ACS Omega 2026, 11, 23, 33333–33344: Figure 6. Percent relative intensities (%Irel) of ═C–H stretching (unsaturated lipids) and C═O stretching of esters for the (a) EC Pretreatment Model and (b) EC Posttreatment Model. The results are presented as mean values of %Irel ± SD.
Also, as indicated in the literature, the increase in intensities of C═O stretching and a decrease in intensities of ═C–H stretching are mostly associated with an increase in the lipid peroxidation extent. (33,50) Furthermore, a decrease in ═C–H stretching corresponds to a decrease in the (poly)unsaturated fatty acid content, which is often noted in MASLD/MASH models. (51,52)
Conclusion
In a sodium oleate-induced hepatic steatosis model, EC showed a concentration-dependent effect on the overall radical scavenging ability of HepG2 cells.
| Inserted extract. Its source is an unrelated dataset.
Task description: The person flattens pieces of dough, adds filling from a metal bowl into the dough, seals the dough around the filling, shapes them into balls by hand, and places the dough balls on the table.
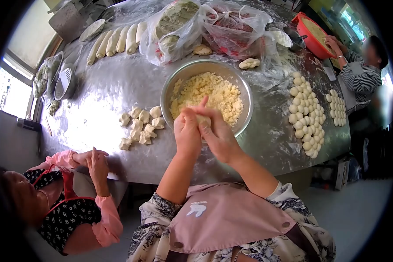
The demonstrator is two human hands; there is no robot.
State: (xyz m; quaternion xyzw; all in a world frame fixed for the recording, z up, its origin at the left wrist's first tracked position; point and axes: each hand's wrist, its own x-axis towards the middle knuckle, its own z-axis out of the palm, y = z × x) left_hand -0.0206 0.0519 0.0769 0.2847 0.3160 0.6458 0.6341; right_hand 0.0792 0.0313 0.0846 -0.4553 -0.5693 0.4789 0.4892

However, when EC was given as a posttreatment, these results were not achievable. EC also reduced propagation-phase lipid peroxidation by reducing relative LOOH levels in both models, lowering the LOOH/CD ratio (except for the EC50+OA pretreatment group), and effectively decreasing sodium oleate-induced increases in TNF-α and TGF-β1 concentrations. ATR-FTIR results were consistent with changes in lipid (per)oxidation and reflected the overall antioxidant and anti-inflammatory effects of EC observed through biochemical assays. Compared with biochemical assays, ATR-FTIR spectroscopy has several advantages, including rapid and nondestructive analysis that requires minimal sample preparation. Considering that it can simultaneously capture multiple molecular changes, this represents a reliable approach for accurate and complementary insights into lipid peroxidation and redox alterations in MASLD. However, it is important to correlate ATR-FTIR spectral changes with biochemical assays to further strengthen its interpretation.